Su realidad se convirtió en un lienzo azul. Todo era cuanto recordaba, el frío helado que la recibía ahora como un viejo amigo, la humedad que parecía ahora nunca haberla abandonado. Por fin había vuelto a casa. Sentía la seguridad del mar envolviéndola en un abrazo gélido y atroz, ¡oh, qué sensación tan dulce! Abrió la boca para soltar un suspiro cargado de satisfacción, y de repente sus pulmones se llenaron de agua. Involuntariamente, trató de toser, pero solo consiguió inundar más aún sus cavidades con agua y sal. ¿Qué estaba sucediendo? No podía respirar. ¡Se estaba ahogando! Fue entonces cuando, en un relámpago de repentina comprensión, se percató de algo primordial e ineludible: seguía siendo humana. Todo había sido inútil. Algo tenía que haber salido mal; el qué, ella lo ignoraba, daba igual en ese momento. Luchó por llegar hasta la superficie, pero fútilmente. Sus brazos -sus desvalidas extremidades humanas- se debatían en un desesperado intento de impulsarse hacia el aire que otrora tanto la había fascinado, hacia el mundo que desdeñaba y aborrecía. Se estaba extinguiendo. El mar que tanto amaba la arrastraba ahora hacia las profundidades del abismo, donde habría de permanecer por décadas, centurias, eones quizá. 

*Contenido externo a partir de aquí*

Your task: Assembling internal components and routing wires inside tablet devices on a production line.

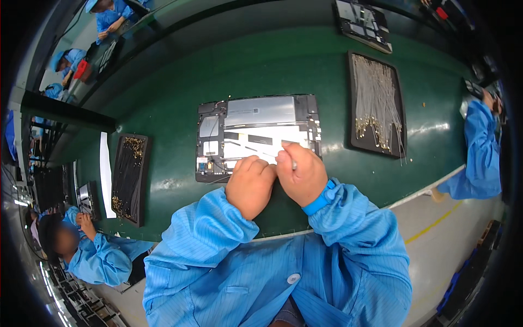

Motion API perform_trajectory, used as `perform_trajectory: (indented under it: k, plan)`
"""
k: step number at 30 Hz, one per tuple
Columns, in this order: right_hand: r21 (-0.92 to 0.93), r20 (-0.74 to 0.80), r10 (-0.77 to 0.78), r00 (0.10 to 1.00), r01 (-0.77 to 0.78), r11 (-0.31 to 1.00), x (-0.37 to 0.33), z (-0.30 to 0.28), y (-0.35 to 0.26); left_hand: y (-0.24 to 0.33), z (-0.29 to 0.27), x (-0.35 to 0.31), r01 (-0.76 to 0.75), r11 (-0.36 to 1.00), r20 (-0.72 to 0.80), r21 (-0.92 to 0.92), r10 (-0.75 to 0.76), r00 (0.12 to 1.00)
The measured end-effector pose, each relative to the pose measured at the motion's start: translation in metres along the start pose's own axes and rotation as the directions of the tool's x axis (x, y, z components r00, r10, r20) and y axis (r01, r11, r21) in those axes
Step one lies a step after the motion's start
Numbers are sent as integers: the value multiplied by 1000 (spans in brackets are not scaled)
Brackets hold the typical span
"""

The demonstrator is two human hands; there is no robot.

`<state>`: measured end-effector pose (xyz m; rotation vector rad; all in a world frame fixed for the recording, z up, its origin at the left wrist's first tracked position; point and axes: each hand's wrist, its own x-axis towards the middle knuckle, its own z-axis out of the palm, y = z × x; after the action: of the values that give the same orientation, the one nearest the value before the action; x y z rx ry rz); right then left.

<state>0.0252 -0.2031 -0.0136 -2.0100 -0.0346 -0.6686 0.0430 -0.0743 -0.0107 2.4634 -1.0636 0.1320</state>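
Note:
An opened tablet (259,111) lies on the green workbench in front of me, its silvery battery panels and circuit parts bared. Both my hands are at its near edge, close together. My left hand (250,184) is closed with the fingers curled down; whatever it pinches is hidden beneath them. Also closed is my right hand (303,173), the thumb pressed to the curled fingers over the tablet's lower part. A small pale end shows in that fist, too little to name. A thin grey cable (220,179) runs along the tablet's near edge, beside my left hand.
To the right, a black tray (377,150) holds many grey cables with gold ends. At left stand a tray (141,188) of black cables and a white strip (105,174). Another opened device (364,24) sits at the far right. Co-workers in blue sit on both sides.

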Motion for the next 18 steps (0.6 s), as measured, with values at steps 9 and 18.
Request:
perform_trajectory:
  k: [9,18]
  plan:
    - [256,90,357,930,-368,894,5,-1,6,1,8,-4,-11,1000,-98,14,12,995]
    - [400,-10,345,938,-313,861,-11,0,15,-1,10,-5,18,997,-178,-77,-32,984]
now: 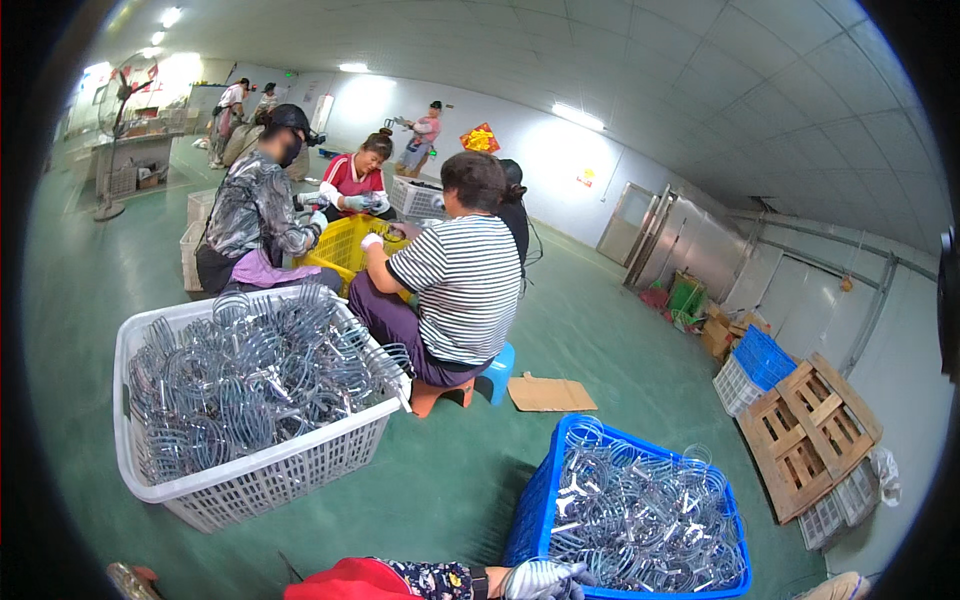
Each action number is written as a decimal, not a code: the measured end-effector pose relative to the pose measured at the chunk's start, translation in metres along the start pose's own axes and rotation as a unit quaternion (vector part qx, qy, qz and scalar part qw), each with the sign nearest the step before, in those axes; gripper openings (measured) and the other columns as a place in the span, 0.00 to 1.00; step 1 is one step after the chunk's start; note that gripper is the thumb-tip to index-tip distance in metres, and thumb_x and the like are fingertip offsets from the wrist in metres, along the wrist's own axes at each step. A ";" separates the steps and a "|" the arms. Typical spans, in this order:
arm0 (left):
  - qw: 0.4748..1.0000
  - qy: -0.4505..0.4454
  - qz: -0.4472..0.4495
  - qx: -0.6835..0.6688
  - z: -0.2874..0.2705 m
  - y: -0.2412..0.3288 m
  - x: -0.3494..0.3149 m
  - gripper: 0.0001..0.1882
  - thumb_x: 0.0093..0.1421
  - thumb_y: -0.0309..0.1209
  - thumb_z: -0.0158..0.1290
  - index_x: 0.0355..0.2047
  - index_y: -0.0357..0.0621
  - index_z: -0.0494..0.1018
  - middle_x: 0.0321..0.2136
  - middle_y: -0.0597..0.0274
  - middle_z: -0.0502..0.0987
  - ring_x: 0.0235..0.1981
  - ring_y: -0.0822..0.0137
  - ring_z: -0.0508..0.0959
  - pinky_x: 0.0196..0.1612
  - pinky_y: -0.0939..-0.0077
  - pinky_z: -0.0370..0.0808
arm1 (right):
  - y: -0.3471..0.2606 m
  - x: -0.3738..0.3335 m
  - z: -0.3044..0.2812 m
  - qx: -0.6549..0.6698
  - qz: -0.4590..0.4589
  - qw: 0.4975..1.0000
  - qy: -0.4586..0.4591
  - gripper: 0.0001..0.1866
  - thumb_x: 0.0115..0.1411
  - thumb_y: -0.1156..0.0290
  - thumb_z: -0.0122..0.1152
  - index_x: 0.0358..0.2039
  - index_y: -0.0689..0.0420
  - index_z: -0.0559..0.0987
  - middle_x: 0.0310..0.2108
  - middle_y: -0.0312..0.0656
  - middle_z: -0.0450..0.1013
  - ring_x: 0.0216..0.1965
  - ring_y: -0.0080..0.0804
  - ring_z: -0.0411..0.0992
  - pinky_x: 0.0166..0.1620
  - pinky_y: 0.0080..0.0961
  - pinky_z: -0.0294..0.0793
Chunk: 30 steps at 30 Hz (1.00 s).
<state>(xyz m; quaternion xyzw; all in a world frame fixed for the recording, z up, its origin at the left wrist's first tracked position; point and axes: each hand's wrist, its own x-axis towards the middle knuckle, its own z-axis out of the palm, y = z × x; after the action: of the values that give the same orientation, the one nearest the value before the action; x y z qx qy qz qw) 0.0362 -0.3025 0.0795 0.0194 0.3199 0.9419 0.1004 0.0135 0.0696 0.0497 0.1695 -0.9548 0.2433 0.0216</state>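
My left hand (545,580) comes in at the lower edge in a pale glove with grey fingers, below a red and dark floral sleeve (435,578). It is at the near left rim of a blue plastic basket (535,500). The frame edge cuts off part of its fingers, so I cannot tell whether it grips anything. Heaped in that basket are looped, bluish-clear pieces with shiny silver parts (640,520). My right hand is out of view. Similar looped pieces (240,390) fill a large white slatted basket (270,480) at the left.
Several people sit around a yellow basket (340,245), the closest in a striped shirt (465,290) on a low stool (440,397). Flat cardboard (550,393) lies on the green floor. Wooden pallets (812,435) and crates (740,385) stand at the right. A fan (125,100) is far left.
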 end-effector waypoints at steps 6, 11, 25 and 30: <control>0.989 0.036 -0.017 0.145 0.035 -0.003 -0.016 0.14 0.62 0.32 0.44 0.45 0.37 0.69 0.25 0.59 0.75 0.22 0.71 0.75 0.25 0.77 0.75 | -0.003 -0.032 -0.004 0.004 0.023 0.999 0.026 0.10 0.51 0.70 0.58 0.35 0.57 0.77 0.30 0.46 0.76 0.29 0.39 0.74 0.36 0.34 0.73; 0.986 0.012 -0.121 0.112 0.020 0.008 -0.001 0.21 0.59 0.34 0.50 0.51 0.40 0.64 0.29 0.65 0.74 0.24 0.80 0.72 0.22 0.89 0.70 | 0.014 -0.074 0.006 -0.053 0.033 0.992 0.113 0.09 0.52 0.71 0.57 0.35 0.56 0.77 0.31 0.46 0.75 0.29 0.39 0.74 0.36 0.34 0.73; 0.948 0.032 -0.224 0.225 0.062 -0.116 0.092 0.18 0.59 0.39 0.50 0.41 0.37 0.68 0.25 0.57 0.74 0.22 0.67 0.75 0.22 0.75 0.75 | 0.084 -0.154 0.005 -0.056 0.342 0.938 0.015 0.11 0.56 0.61 0.50 0.33 0.52 0.78 0.30 0.45 0.76 0.33 0.45 0.74 0.37 0.36 0.72; 0.939 0.041 -0.226 0.257 0.084 -0.129 0.103 0.14 0.61 0.36 0.48 0.39 0.36 0.69 0.21 0.58 0.74 0.15 0.69 0.73 0.15 0.80 0.72 | 0.148 -0.157 -0.008 0.004 0.326 0.916 0.235 0.08 0.55 0.66 0.54 0.33 0.50 0.78 0.30 0.47 0.75 0.32 0.46 0.74 0.37 0.34 0.73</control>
<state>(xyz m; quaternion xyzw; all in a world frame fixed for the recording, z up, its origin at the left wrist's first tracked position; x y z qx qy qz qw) -0.0339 -0.1313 0.0653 -0.0667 0.5510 0.7801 0.2888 0.1118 0.2450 -0.0300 -0.2132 -0.9236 0.2731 0.1639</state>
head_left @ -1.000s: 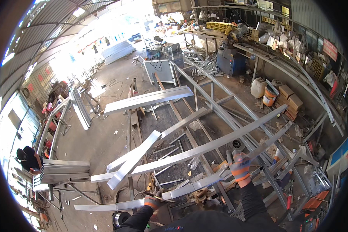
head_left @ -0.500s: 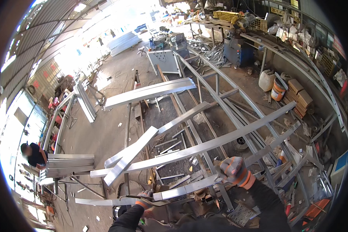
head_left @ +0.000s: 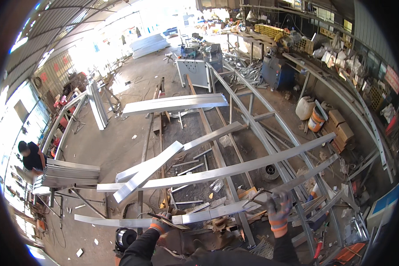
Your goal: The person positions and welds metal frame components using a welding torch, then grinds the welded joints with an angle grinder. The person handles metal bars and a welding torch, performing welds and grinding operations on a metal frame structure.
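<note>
Brown workshop floor (head_left: 113, 148) spreads beyond and left of the nearest metal bar (head_left: 204, 216), whose left end juts over it and whose far edge is parted by a gap from a long bar (head_left: 235, 170). Over the nearest bar's left half, the gloved left hand (head_left: 161, 224) grips a thin dark rod (head_left: 180, 225); by its right half, the gloved right hand (head_left: 278, 210) has bent fingers, and whether they hold anything I cannot tell.

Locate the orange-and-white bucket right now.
Right side of the head view: the orange-and-white bucket sits between a white jug on its left and brown boxes on its right, farther off than the right hand.
</note>
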Tool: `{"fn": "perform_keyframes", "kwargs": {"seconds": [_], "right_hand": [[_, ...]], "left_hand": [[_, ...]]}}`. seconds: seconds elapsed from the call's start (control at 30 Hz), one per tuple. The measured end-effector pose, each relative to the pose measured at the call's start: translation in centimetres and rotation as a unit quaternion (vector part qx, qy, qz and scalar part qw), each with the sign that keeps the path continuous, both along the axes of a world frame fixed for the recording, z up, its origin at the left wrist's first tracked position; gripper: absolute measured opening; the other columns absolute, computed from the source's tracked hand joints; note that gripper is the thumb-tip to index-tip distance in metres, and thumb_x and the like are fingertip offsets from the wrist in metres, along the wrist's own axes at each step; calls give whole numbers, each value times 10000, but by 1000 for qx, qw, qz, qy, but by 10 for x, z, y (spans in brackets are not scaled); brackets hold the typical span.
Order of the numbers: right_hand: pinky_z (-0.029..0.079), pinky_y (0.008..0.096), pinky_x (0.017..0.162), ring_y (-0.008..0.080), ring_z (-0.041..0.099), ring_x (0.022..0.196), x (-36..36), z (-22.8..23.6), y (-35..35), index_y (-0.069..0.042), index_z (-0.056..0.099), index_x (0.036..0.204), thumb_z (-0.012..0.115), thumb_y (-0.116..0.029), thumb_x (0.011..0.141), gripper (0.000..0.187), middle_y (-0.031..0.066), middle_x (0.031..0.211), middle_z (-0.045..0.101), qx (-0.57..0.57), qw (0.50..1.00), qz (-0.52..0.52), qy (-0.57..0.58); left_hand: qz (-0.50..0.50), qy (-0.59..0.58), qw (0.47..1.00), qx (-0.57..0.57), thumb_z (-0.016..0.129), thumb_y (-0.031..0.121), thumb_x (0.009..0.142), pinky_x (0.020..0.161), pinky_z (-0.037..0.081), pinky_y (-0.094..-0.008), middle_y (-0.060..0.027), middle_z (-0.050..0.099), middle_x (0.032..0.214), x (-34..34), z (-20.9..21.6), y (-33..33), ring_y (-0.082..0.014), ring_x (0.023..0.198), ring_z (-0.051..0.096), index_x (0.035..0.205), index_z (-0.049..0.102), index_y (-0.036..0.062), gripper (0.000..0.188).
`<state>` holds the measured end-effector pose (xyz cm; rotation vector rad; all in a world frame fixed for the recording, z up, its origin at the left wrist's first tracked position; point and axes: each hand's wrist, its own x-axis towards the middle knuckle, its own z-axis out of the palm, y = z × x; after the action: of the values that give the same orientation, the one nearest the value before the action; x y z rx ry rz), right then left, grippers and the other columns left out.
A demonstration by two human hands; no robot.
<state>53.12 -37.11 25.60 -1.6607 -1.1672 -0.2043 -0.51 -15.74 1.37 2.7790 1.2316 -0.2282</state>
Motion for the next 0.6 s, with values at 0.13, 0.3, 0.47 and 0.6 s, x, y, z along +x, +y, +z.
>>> {"fn": "perform_keyframes", "kwargs": {"seconds": [0.13, 0.3, 0.47, 0.6], "right_hand": [[558, 549, 897, 456, 704, 1029, -34, -68, -27, 26, 751, 1178, 764, -229, 1046, 288, 244, 1111, 742, -108, 991, -60, 52], [558, 482, 832, 403, 739, 931, -14, -91, 16, 45, 767, 1191, 648, -304, 1116, 376, 237, 1092, 785, -94, 956, -63, 269], [583, 335, 731, 190, 732, 835, -28, -35, 59, -38, 781, 1069, 689, -628, 1073, 598, 82, 904, 761, -20, 825, -6, 565], [638, 422, 766, 240, 732, 837, -19, -9, 83, -86, 746, 937, 687, -526, 1079, 466, 97, 884, 750, -27, 779, 22, 626]], "left_hand": [[8, -31, 999, 13, 786, 580, 919, 880, 614, -534, -140, 768, 1170, -5, 24, -6, -376, 1066, 768, 1299, 688, 141, 589], [-11, -49, 998, 23, 781, 544, 930, 852, 621, -490, -123, 789, 1098, -19, 32, -3, -350, 1004, 780, 1273, 751, 154, 520], [-8, -13, 1000, -11, 784, 624, 916, 829, 624, -507, -176, 774, 1167, -31, 12, 4, -353, 1063, 776, 1367, 728, 159, 650], [-20, -46, 998, -32, 738, 802, 877, 846, 625, -531, -182, 757, 1219, -35, 12, 4, -371, 1081, 768, 1582, 522, 120, 1005]]}}
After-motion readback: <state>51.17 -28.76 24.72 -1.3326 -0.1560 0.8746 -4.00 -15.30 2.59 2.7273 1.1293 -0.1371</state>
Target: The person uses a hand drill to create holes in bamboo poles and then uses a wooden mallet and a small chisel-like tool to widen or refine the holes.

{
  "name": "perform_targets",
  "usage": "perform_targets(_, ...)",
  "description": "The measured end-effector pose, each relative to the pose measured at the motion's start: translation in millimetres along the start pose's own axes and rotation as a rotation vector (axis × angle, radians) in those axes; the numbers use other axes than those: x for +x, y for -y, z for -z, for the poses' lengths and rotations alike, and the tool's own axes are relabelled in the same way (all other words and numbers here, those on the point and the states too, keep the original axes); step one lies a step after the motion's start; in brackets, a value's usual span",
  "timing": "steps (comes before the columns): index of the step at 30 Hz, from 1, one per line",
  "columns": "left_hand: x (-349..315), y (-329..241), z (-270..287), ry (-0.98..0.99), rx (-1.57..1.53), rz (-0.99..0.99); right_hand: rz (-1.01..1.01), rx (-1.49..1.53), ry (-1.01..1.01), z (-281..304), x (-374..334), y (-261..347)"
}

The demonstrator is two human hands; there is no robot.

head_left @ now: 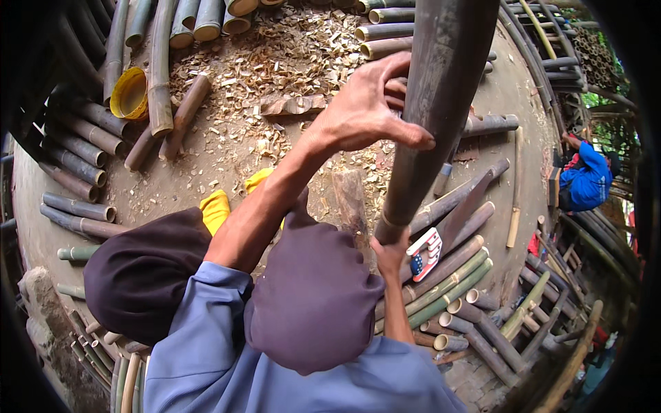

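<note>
A thick, dark bamboo pole stands tilted in front of me, running from the top edge down toward my right knee. My left hand is wrapped round its left side, thumb across the front and fingers behind. Lower down, my right hand grips the pole near its lower end; most of its fingers are hidden. Just right of that hand lies what looks like a hand saw with a red, white and blue handle and a brownish blade, on top of several bamboo poles.
Wood chips cover the ground ahead, with a short wooden block among them. A yellow bucket stands far left by cut bamboo lengths. More bamboo is piled at right. A person in blue crouches at far right.
</note>
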State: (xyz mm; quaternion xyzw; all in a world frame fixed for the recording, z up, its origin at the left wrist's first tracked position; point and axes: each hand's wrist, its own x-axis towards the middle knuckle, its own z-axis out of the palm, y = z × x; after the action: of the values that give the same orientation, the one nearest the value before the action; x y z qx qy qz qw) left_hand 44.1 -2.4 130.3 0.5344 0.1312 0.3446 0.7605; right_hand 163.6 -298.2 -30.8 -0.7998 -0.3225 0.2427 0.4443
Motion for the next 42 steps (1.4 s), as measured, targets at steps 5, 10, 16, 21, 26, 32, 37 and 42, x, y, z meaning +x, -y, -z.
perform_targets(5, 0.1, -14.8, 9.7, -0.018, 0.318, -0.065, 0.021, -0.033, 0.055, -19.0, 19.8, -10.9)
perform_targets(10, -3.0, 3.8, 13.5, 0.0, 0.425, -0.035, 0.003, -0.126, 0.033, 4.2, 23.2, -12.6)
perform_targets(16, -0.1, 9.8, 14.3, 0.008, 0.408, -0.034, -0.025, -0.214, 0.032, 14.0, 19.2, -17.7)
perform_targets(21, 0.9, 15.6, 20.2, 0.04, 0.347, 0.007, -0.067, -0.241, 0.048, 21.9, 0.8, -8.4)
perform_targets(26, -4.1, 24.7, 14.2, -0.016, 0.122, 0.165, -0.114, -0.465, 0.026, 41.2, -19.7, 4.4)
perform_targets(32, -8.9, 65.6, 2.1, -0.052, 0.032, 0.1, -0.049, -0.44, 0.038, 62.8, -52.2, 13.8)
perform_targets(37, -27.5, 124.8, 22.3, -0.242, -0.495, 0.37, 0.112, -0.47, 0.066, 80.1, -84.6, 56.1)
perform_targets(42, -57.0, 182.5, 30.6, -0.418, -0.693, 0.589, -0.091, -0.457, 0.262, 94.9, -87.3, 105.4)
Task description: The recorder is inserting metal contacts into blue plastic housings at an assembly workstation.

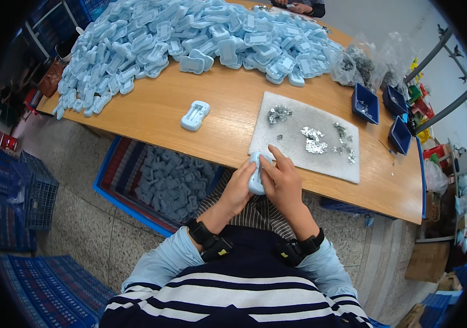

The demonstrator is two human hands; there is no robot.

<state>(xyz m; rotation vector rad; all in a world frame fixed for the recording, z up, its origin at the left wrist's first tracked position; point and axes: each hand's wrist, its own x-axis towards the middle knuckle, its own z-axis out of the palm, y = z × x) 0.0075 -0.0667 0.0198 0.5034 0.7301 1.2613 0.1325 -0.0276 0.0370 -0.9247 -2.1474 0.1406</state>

-He... vuelto... a casa... - pensó con dificultad mientras se hundía. El sol ahora brillaba con fuerza en el oeste. Podía ver su resplandor dorado a través del agua helada, iluminando su pronto cadáver a medida que caía, caía, caía, hasta que su esqueleto, por siempre humano, se confundiera con la arena del fondo abisal.